For background: 29F, unsure of starting weight as I was going purely off measurements for a while but waist was 83cm. Current weight 74kg and waist is 73cm, goal weight 60kg.
Here’s a bit of my story: I put on weight rapidly as a teenager due to drinking and the sudden freedom to eat whatever I wanted when I got a job - I had no knowledge of calories or nutrition. I’ve been vegetarian since I was 14 which meant a lot of unhealthy carbs combined with an insatiable sweet tooth. When I was 17 - 19 I was in an awful relationship where my weight became the sole dictator of my worthiness and attractiveness to my partner. I was constantly stressed and emotionally abused and spent 2 years borderline starving myself. My weight plummeted from around 69kg to 53kg quickly and I had very little muscle at that time - I have a naturally curvy figure so never looked unhealthy.. in fact unfortunately I looked amazing, as many people reiterated, which only reinforced that what I was doing was good. After that relationship, I was free again and I quickly fell back into normal but gradually more excessive eating habits and put all the weight back on + some. I lost a little bit again due to a 6 month go on keto + getting into huge amounts of hiking and gym and being generally more active with my dog.
I moved countries in January 2020 and didn’t realise how much it would affect me - all my routines and familiar food spots were gone and I went into a sort of permanent holiday mode because everything was new and exciting. Coupled with reduced activity during a strict COVID lockdown, I was the biggest Id ever been: I’d guess well over 80kg for the first time in my life. While I do have a fair amount of muscle due to lifestyle (big on inline skating, surfing, intense hiking, and some weight training), for the first time I realised I had actually become fat - not just curvier. I’d bought a pair of jeans online in what I thought was my usual size, only to find I couldn’t even get them past my thighs - I was dismayed.
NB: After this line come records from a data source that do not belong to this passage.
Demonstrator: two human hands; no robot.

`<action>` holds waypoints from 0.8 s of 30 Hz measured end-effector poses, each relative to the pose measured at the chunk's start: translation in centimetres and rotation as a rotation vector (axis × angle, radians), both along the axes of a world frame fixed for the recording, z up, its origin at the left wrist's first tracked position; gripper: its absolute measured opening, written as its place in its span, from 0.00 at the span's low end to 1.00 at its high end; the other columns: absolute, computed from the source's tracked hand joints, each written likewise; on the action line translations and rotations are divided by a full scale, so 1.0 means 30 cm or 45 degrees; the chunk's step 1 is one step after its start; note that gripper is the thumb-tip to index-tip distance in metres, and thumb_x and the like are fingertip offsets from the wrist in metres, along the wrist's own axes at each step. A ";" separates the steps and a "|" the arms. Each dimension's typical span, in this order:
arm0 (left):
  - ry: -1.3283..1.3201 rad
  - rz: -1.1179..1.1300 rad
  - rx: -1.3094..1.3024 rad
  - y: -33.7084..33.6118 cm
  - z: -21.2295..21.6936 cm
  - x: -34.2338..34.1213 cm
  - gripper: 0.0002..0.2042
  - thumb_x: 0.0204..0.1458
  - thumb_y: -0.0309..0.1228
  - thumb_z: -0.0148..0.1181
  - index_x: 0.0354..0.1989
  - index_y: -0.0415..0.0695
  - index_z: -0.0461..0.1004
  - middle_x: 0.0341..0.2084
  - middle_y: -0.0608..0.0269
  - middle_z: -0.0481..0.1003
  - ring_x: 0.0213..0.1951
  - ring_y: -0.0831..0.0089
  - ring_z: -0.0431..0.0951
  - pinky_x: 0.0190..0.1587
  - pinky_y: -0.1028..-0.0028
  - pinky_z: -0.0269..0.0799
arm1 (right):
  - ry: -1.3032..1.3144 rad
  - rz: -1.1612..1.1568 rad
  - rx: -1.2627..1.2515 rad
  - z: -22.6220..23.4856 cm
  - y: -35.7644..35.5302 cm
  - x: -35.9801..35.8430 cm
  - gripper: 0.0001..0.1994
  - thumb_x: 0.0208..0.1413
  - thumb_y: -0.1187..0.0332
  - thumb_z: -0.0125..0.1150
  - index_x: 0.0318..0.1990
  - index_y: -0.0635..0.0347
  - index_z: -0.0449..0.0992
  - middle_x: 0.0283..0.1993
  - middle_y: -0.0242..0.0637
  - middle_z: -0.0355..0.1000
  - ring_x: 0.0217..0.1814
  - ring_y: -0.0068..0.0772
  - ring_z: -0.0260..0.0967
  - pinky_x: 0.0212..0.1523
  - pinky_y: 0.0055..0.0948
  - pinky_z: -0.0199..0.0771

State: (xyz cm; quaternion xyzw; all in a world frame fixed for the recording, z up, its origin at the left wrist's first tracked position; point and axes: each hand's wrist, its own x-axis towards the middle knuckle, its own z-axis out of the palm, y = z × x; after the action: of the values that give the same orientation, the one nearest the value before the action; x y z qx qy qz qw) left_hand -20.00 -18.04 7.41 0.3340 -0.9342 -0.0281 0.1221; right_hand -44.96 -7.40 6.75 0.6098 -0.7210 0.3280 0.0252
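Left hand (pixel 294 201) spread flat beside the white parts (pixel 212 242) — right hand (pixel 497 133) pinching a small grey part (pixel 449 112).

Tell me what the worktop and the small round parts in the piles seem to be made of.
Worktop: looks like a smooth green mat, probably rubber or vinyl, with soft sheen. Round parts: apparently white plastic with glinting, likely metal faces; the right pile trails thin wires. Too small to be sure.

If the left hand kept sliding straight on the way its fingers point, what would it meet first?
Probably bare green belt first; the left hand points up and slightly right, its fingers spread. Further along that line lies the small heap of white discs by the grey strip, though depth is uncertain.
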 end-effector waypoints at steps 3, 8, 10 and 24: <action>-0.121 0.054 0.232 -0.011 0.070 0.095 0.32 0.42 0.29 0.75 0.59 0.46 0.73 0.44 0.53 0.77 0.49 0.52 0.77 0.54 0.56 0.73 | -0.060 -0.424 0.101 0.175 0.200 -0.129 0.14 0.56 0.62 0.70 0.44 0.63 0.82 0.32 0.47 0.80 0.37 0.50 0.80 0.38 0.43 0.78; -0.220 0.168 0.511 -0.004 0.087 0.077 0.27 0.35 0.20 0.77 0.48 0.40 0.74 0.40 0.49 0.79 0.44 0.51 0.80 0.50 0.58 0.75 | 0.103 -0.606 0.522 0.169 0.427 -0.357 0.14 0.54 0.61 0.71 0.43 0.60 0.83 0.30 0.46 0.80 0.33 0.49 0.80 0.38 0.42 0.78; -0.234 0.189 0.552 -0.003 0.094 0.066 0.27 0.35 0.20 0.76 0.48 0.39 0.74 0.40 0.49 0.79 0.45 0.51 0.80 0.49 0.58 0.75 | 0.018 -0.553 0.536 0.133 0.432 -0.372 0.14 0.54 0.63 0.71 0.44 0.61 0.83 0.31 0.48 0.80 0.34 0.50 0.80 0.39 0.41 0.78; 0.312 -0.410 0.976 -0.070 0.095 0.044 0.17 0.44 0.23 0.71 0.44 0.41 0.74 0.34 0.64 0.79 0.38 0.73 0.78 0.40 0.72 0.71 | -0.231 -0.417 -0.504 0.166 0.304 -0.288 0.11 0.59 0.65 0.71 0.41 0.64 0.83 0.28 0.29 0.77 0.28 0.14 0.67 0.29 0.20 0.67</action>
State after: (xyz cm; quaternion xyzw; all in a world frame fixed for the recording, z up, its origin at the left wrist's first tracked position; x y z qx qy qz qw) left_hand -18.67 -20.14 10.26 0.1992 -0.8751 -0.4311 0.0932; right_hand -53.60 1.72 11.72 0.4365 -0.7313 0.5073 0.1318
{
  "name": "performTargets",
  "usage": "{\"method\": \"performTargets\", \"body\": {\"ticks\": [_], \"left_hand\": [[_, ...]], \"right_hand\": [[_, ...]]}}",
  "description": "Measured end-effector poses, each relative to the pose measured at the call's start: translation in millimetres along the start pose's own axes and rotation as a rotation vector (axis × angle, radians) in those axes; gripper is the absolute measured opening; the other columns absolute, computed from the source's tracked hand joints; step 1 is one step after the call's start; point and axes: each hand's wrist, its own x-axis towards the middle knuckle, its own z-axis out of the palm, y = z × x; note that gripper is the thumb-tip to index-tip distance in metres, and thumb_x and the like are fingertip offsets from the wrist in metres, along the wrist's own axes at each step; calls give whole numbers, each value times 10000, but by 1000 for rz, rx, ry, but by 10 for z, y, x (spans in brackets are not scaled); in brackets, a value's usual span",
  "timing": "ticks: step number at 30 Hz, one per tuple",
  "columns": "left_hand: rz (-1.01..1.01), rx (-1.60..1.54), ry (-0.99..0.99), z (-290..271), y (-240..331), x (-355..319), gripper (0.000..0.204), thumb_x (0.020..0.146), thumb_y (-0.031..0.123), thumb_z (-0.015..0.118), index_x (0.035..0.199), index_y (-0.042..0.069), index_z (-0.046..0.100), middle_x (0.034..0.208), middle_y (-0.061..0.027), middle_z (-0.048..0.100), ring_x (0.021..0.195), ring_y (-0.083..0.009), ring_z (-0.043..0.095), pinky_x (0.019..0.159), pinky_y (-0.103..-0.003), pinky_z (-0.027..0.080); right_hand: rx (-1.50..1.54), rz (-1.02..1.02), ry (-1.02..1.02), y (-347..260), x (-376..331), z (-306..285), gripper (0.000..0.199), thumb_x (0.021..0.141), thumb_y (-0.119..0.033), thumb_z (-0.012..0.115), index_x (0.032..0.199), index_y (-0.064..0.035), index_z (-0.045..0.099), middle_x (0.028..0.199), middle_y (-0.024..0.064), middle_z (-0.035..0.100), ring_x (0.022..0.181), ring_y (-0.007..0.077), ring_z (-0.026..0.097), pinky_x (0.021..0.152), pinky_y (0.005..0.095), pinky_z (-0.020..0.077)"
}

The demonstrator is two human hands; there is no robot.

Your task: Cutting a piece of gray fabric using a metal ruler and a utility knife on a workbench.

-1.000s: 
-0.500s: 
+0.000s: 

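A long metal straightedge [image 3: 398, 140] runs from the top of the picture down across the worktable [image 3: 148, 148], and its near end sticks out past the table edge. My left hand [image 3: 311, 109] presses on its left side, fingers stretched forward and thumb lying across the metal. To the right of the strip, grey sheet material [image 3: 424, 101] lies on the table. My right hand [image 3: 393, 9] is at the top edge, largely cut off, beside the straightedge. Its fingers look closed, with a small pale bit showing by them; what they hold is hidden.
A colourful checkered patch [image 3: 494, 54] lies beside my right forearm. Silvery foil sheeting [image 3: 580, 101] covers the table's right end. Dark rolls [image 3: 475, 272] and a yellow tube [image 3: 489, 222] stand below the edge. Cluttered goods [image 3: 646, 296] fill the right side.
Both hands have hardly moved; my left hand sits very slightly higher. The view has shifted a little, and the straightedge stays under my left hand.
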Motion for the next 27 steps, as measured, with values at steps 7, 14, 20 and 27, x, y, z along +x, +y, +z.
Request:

I was so tired of all the yoyoing and wanted to finally start making better overall eating choices which I could sustain forever. I vowed not to return the jeans but to fit them instead. I started by gradually cutting out almost all refined sugar - most of this was not having dessert which was a huge adjustment as previously I’d never feel satisfied until I’d had a post-dinner sugar binge. I adopted 16:8 intermittent fasting as I’ve never been much of breakfast person and it stopped me snacking mid-morning. I do count calories most days but try not to be obsessive about it.
I haven’t been focusing on the scales but rather the measurements, even though I’m in an obese BMI range due to being 5’2 and partially due to muscle mass, my waist to hip ratio puts me well into the healthy range again. And what’s more, I can get those jeans on comfortably!
A healthy weight for me should be around 60kg with some muscle and I finally feel I’m in control of my eating: I’m never tempted to buy petrol station snacks, I never buy chocolate or other desserts while grocery shopping, I only eat when I’m hungry, and i find I crave healthy foods. The biggest success? If I do crave something unhealthy, I eat it, and I no longer punish myself for doing so.
I can’t believe how far I’ve come in just a few short months, but I’m so excited to be on a journey I can say will take me through the rest of my life. Don’t give up. Have off days. If you’re craving something, eat it. If you have an entire day of binging, don’t punish yourself just get back to eating healthy the next day. Find exercise you love and it’ll never feel like a chore. Accept that some weeks the scales won’t move or they will go up. As long as you keep making good choices and have an overall balanced lifestyle, the weight will come off - It’s genuinely that simple.